Ora che la tregua tra Iran e Stati Uniti è ufficialmente terminata, tornano a crescere anche le tensioni militari tra i due Paesi. E, da parte americana, aumenta la preoccupazione per eventuali interventi in Europa. Negli ultimi giorni ha creato agitazione un'indiscrezione del Financial Times: citando due fonti anonime che sarebbero vicine al regime di Teheran, il quotidiano britannico ha affermato che l'Iran starebbe valutando di colpire anche gli obiettivi militari statunitensi che si trovano in alcuni Paesi europei. Come fatto in passato, ad esempio, in Kuwait e altri Paesi del Golfo.

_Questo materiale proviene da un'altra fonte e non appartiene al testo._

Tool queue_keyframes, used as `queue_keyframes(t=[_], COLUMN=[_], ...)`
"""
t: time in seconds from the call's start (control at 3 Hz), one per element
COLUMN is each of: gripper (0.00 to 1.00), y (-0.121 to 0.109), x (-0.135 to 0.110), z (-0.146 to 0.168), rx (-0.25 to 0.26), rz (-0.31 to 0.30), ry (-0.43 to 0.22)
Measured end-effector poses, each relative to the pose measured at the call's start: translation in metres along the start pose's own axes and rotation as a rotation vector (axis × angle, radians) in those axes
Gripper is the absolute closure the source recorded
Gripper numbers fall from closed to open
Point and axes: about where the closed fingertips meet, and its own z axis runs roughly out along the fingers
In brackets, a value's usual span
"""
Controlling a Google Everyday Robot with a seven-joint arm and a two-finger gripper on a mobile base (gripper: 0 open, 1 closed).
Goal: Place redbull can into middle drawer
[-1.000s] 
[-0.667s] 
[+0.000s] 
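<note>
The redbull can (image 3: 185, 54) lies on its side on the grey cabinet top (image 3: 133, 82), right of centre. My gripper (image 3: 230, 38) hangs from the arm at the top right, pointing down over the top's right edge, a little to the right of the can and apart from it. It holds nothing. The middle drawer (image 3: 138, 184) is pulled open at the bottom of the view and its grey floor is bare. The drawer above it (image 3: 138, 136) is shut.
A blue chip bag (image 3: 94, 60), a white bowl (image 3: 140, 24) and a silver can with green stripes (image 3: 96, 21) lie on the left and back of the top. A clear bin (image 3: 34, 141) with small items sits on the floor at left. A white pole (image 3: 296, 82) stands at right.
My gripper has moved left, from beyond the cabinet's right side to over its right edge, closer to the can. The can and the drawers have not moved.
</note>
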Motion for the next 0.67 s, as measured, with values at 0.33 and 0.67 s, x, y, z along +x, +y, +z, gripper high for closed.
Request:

Su questa presunta intenzione non sono arrivate conferme né smentite ufficiale. Per fare chiarezza, bisogna sapere innanzitutto qual è la distanza che i missili iraniani possono coprire e quali sono le basi statunitensi in Europa e in Italia potenzialmente a rischio. Ecco quali sono le più note e quanto lontano può bombardare Teheran, a quanto ne sappiamo. Le basi militari degli Stati Uniti in Italia Le fonti citate dal Financial Times hanno parlato di "Paesi del Sudest europeo" come Bulgaria e Cipro. Il motivo è che la gittata dei missili iraniani potrebbe minacciare, ad esempio, la base di Bezmer, in territorio bulgaro (a meno di 2mila chilometri dal confine iraniano), o quella britannica ad Akrotiri, a Cipro (a 1.800 chilometri da Teheran e già attaccata a marzo con un drone). Allo stesso modo, la Turchia era già stata oggetto di attacchi sempre intercettati e respinti dai sistemi NATO, e nello stesso raggio ricadrebbero anche Creta e Romania.